Navarre hesitated, then shook his head. "I do not know if I can."

"I will make sure Kendra is not harmed," Robin said, his fingers biting into Navarre's arm once again.

"She must return to her own time soon and I must be there when she does."

"I will make certain she delays her leaving until you return," Robin promised.

Navarre ran one hand through his hair in frustration. "Magda said the transference between our times must happen soon. I cannot journey to Normandy and beyond and return in time."

"Richard will die if you do not go."

Navarre rose, feeling the knowledge of his duty to the man who had saved his life tighten around his chest. "Send Alan instead," he said, turning away from Robin, his shoulders tense. "Or the friar."

"Does your honor truly mean so little?" Robin pushed himself up on his elbows and began to cough, grimacing as the pain shook him. Then he lay back, spent. "Alan is a minstrel, not a warrior. Tuck is too old and fat. Sorry, Father."

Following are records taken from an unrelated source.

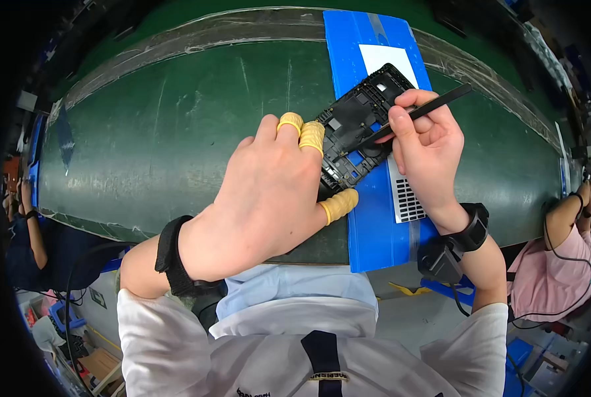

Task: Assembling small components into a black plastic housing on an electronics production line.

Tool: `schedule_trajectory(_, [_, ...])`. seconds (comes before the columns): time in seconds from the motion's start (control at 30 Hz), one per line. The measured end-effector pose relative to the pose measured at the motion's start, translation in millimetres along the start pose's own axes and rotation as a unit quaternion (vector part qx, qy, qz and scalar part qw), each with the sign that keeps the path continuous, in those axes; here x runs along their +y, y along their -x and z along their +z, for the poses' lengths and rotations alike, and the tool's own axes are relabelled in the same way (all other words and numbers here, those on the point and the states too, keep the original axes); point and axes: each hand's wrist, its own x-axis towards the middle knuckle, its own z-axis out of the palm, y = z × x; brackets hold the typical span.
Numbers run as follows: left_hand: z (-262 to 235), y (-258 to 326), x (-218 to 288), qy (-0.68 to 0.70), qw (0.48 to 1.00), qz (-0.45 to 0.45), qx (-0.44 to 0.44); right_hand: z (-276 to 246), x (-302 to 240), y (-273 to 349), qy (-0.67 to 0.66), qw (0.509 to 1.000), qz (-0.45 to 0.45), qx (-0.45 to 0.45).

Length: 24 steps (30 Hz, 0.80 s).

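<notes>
Yellow caps (312,136) on 2 fingers and thumb, my left hand (269,188) grips a phone frame (355,118); my right hand (431,142) pinches a stick (445,100).

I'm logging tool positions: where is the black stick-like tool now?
In the head view, right of centre: the right hand grips the black tool, its lower end over the black phone-like frame.

The green bench (169,132) spans the frame's middle; right of centre lies a blue board (373,218).
</notes>
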Motion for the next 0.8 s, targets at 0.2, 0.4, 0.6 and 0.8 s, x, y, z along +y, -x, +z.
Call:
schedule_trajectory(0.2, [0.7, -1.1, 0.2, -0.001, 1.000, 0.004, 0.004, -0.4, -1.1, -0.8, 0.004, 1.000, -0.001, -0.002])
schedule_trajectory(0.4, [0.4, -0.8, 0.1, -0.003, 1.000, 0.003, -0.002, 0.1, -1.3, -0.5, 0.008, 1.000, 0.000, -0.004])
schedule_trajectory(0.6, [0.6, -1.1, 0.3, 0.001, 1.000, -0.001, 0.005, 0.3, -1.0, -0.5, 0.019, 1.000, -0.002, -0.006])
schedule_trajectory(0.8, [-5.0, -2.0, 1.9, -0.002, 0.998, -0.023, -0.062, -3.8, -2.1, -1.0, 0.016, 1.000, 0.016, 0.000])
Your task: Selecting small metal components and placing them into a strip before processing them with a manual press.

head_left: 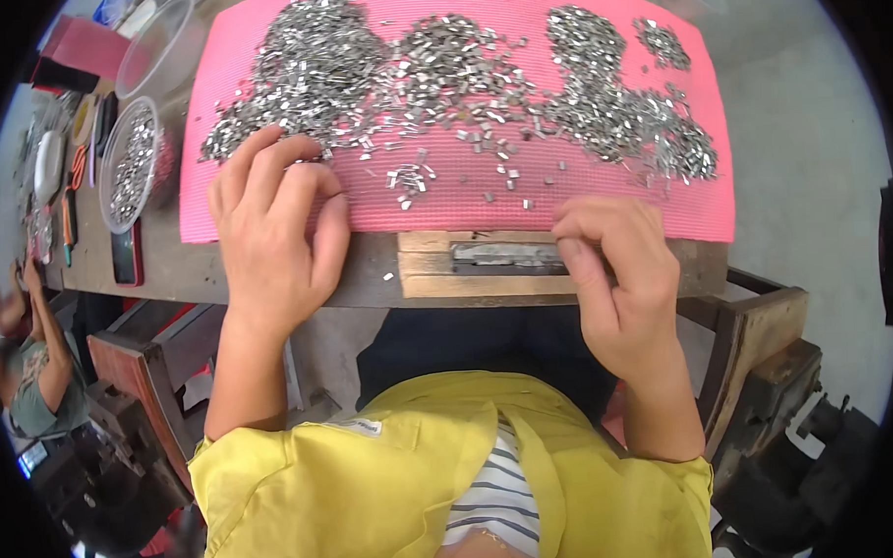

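Observation:
A pink ribbed mat (365,205) on the workbench bears heaps of small shiny metal pieces (311,57). My left hand (272,221) rests at the mat's left front, its fingers bent but apart, the fingertips at the edge of the largest heap. Near the front edge on the right, my right hand (623,268) is curled, thumb and forefinger close together. Whether something small sits between them I cannot make out. Just left of that hand lies a wooden block (427,270) with a grey metal strip (505,254) set in it. A few loose pieces (409,179) lie between my hands.
To the left stand a clear tub (133,167) of metal pieces and another clear tub (163,48). A phone (127,256) and orange-handled pliers (72,184) lie beside them. Another person (41,362) is at far left. Wooden bench supports (754,347) flank my lap.

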Demonstrator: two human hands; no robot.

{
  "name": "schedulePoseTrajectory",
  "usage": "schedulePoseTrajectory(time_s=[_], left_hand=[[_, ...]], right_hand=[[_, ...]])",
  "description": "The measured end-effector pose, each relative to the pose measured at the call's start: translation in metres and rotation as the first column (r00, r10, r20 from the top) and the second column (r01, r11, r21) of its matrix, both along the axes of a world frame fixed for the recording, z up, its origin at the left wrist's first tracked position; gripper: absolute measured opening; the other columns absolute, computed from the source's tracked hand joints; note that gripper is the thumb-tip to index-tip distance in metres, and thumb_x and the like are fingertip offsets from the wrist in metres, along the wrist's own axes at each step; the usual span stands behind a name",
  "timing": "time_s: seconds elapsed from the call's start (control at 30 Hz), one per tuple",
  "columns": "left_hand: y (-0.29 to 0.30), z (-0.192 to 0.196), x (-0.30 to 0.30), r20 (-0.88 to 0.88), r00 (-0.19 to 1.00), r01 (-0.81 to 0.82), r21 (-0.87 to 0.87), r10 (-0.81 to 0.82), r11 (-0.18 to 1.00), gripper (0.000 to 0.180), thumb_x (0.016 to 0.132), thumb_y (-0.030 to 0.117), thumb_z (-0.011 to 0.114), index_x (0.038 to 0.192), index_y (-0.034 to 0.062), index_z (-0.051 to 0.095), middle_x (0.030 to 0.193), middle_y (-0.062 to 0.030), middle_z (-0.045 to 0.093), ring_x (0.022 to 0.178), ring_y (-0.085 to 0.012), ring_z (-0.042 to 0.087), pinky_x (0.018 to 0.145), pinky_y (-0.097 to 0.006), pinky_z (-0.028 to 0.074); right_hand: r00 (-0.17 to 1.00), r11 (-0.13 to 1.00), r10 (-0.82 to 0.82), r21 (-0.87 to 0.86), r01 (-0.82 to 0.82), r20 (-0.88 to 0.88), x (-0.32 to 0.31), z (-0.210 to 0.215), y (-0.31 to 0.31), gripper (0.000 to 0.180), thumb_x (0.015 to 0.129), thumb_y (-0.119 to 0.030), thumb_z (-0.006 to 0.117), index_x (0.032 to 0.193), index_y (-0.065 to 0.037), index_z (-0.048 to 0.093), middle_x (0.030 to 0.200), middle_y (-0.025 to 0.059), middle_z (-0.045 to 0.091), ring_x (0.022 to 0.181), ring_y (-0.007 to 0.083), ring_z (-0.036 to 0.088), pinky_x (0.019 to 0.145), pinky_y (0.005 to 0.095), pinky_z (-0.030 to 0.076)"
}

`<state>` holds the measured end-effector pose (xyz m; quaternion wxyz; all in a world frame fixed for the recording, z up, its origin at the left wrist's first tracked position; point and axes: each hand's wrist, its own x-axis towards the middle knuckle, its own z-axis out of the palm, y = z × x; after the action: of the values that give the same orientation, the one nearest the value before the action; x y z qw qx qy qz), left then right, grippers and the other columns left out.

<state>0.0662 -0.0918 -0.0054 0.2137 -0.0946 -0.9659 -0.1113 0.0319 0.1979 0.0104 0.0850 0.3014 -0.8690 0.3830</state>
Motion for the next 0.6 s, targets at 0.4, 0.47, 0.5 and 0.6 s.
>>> schedulePoseTrajectory(time_s=[0.4,0.47,0.5,0.6], left_hand=[[0.01,0.011,-0.006,0.079,0.994,0.065,0.069,-0.071,0.995,0.014,0.071,0.012,0.083,0.08,0.0098,0.073,0.101,-0.0046,0.065,0.101,-0.0286,0.06,0.088,-0.042,0.042],[0.009,0.009,-0.002,0.13,0.99,0.044,0.123,-0.06,0.991,0.015,0.071,0.012,0.084,0.08,0.0099,0.073,0.096,-0.0036,0.064,0.095,-0.0272,0.059,0.086,-0.042,0.042],[0.009,0.008,0.0,0.18,0.982,0.02,0.177,-0.053,0.984,0.015,0.07,0.012,0.085,0.08,0.0099,0.073,0.09,-0.0025,0.062,0.09,-0.0258,0.057,0.085,-0.041,0.042],[0.012,0.011,0.004,0.144,0.989,0.028,0.125,-0.046,0.992,0.014,0.07,0.011,0.085,0.079,0.01,0.073,0.085,-0.0011,0.06,0.087,-0.024,0.057,0.082,-0.04,0.041]], right_hand=[[1.0,0.998,-0.029,-0.062,0.03,0.007,0.017,-0.019,0.015,0.015,0.082,-0.001,0.072,0.096,-0.005,0.069,0.099,0.0079,0.071,0.09,0.0287,0.065,0.085,0.0411,0.045],[0.999,0.997,-0.032,-0.075,0.033,0.013,0.017,-0.02,0.016,0.015,0.082,-0.001,0.073,0.096,-0.005,0.069,0.099,0.008,0.071,0.09,0.0286,0.065,0.085,0.0411,0.045],[1.0,0.997,-0.03,-0.077,0.03,0.01,0.017,-0.021,0.016,0.016,0.082,-0.001,0.073,0.096,-0.005,0.069,0.099,0.0079,0.071,0.09,0.0285,0.065,0.084,0.0411,0.045],[1.0,0.997,-0.028,-0.075,0.028,0.001,0.016,-0.022,0.016,0.017,0.081,0.0,0.073,0.097,-0.006,0.069,0.099,0.0073,0.071,0.09,0.0282,0.065,0.084,0.0411,0.045]])
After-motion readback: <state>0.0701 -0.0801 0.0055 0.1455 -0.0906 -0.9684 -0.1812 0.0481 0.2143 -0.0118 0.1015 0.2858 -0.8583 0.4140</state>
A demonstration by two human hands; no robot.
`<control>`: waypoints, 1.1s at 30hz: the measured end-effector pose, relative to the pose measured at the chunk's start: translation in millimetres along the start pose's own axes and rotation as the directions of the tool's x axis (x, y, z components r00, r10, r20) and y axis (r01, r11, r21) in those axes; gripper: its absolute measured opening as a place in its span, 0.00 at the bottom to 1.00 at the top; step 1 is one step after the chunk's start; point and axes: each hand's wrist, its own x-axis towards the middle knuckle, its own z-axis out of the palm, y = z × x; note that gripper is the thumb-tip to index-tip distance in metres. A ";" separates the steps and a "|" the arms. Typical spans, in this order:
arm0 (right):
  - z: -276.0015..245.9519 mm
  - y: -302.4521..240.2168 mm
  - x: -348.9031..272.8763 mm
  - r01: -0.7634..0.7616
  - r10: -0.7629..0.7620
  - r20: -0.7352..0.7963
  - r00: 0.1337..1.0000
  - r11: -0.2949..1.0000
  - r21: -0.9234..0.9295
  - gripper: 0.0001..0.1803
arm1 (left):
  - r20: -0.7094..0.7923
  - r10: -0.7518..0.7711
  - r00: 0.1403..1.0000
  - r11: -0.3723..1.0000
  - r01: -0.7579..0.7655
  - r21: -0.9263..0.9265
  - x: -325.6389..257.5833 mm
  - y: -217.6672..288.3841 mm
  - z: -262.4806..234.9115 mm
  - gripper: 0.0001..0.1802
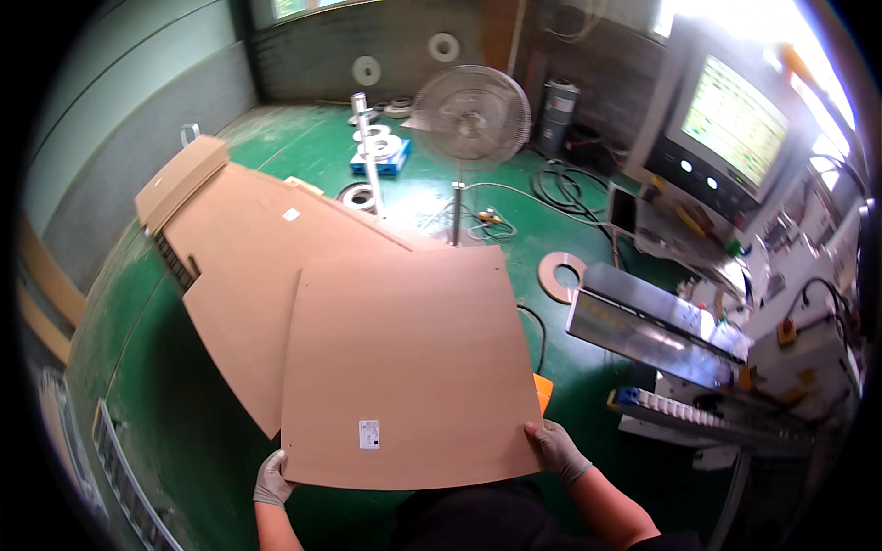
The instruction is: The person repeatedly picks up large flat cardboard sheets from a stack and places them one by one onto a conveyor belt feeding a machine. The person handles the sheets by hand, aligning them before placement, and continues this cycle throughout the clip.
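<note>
A large flat light-brown board (pixel 404 358) is held out in front of my body, with a small white label (pixel 368 434) near its lower left. My left hand (pixel 273 479), in a pale glove, grips the board at its near left corner. On the right edge, close to the near corner, my gloved right hand (pixel 557 450) is closed with the thumb on top. Fingers under the board are hidden. Beyond it, other brown boards (pixel 266 248) lie on a stand or cart, and the held board overlaps them in view.
At right stands a machine with a lit screen (pixel 735 124), a metal guard (pixel 657 326) and a roller rail (pixel 680 409). A pedestal fan (pixel 471 119) stands ahead, near cables (pixel 565 188) and edging rolls (pixel 560 277) on the green floor. A metal rail (pixel 133 477) runs at left.
</note>
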 end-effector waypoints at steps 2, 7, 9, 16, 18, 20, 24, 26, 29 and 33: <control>-3.6 -5.4 -11.2 0.046 -0.045 -0.037 0.998 0.998 0.034 0.20 | 0.079 0.087 0.993 0.947 -0.107 0.302 23.5 16.8 12.7 0.20; -45.4 13.1 -24.7 0.185 -0.192 -0.154 0.969 0.981 -0.057 0.22 | -0.025 0.210 0.977 0.813 -0.160 0.559 92.6 22.9 109.7 0.28; -61.1 15.7 -38.4 0.221 -0.251 -0.230 0.940 0.964 -0.151 0.23 | -0.028 0.239 0.971 0.890 -0.208 0.406 96.1 6.7 149.3 0.28; -146.9 79.3 -130.8 0.157 -0.392 -0.586 0.709 0.898 -0.411 0.24 | 0.052 0.266 0.963 0.840 -0.258 0.478 72.3 -60.4 226.0 0.30; -167.8 97.6 -160.4 0.180 -0.419 -0.624 0.660 0.894 -0.410 0.26 | 0.082 0.207 0.975 0.866 -0.222 0.447 64.5 -75.2 264.9 0.29; -185.6 105.5 -182.0 0.210 -0.412 -0.663 0.625 0.907 -0.365 0.28 | 0.135 0.200 0.970 0.840 -0.241 0.486 54.0 -86.0 296.0 0.28; -233.0 142.2 -219.2 0.238 -0.405 -0.707 0.580 0.914 -0.328 0.29 | 0.211 0.157 0.965 0.860 -0.239 0.451 33.6 -125.3 347.4 0.26; -254.2 153.7 -238.1 0.185 -0.374 -0.730 0.572 0.926 -0.329 0.30 | 0.245 0.197 0.949 0.742 -0.308 0.595 38.7 -148.2 335.8 0.25; -286.9 175.9 -271.0 0.116 -0.345 -0.745 0.570 0.932 -0.343 0.29 | 0.304 0.125 0.944 0.683 -0.304 0.664 32.4 -185.0 340.0 0.27; -326.4 192.4 -302.4 0.244 -0.326 -0.746 0.581 0.944 -0.223 0.25 | 0.244 0.030 0.969 0.627 -0.209 0.750 -4.6 -221.9 381.7 0.29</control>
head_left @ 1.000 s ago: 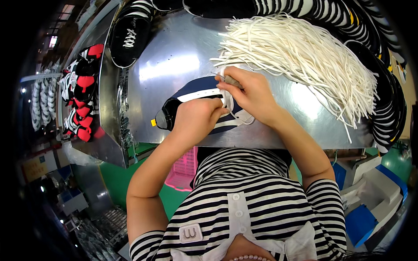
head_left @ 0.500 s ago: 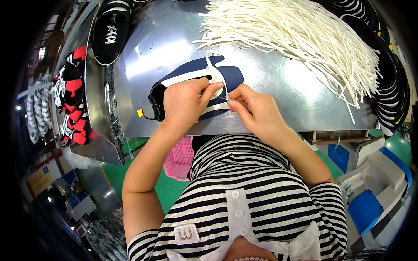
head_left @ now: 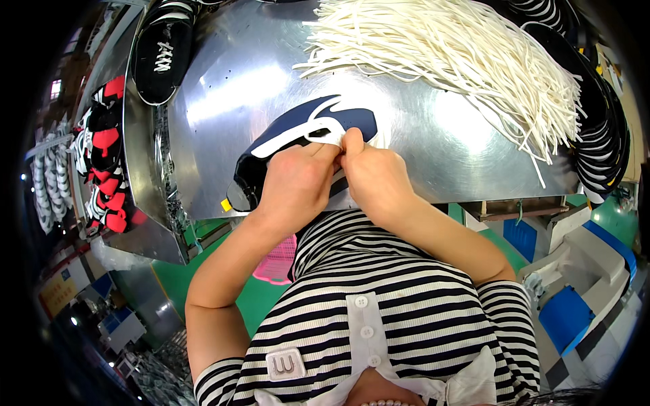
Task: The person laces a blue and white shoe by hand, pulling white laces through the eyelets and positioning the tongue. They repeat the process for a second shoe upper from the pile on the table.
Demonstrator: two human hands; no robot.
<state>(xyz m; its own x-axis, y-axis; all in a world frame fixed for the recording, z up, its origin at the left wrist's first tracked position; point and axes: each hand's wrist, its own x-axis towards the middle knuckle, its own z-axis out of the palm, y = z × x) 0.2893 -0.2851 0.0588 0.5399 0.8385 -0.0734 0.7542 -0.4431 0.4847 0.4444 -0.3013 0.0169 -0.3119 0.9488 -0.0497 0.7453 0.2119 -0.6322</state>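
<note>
A navy shoe upper with white bands and a dark lining lies on the metal table in front of me. A white shoelace makes a loop over its opening. My left hand is closed on the upper's near side, its fingertips curled at the eyelet area. Pressed up against it, my right hand pinches at the same spot, where the shoelace runs in under the fingers. The fingertips of both hands partly hide each other and the lace between them.
A big heap of loose white laces covers the far right of the metal table. A laced black shoe stands far left, stacked black shoe parts at right. Red and black pieces hang left; a pink basket is below.
My right hand has moved left and up against my left hand. The lace that was stretched between them now forms a loop over the opening. The upper has shifted slightly.
</note>
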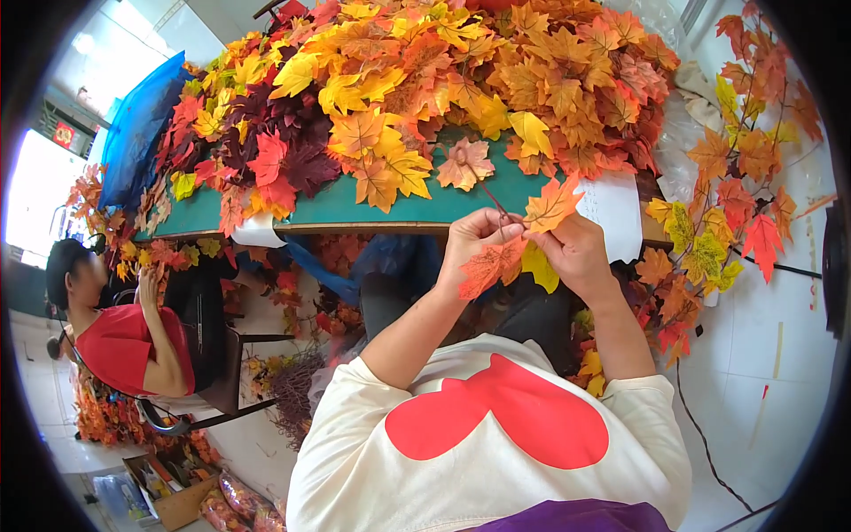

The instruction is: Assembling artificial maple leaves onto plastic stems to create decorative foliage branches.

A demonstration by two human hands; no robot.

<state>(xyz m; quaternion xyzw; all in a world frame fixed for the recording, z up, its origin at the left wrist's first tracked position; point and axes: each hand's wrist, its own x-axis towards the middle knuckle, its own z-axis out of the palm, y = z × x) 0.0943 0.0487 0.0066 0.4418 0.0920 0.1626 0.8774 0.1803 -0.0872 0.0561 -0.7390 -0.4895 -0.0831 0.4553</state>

"You only speak the truth my son," Tuck said with a smile.

"I need you, Navarre, your strength, your ability, your sword."

"I doubt I can even lift a sword," Navarre said quietly.

Robin did not answer and the silence stretched tautly between them.

Navarre could not refuse and keep what little honor he had left. Robin knew it. and Navarre cursed the man silently for using that sense of duty against him.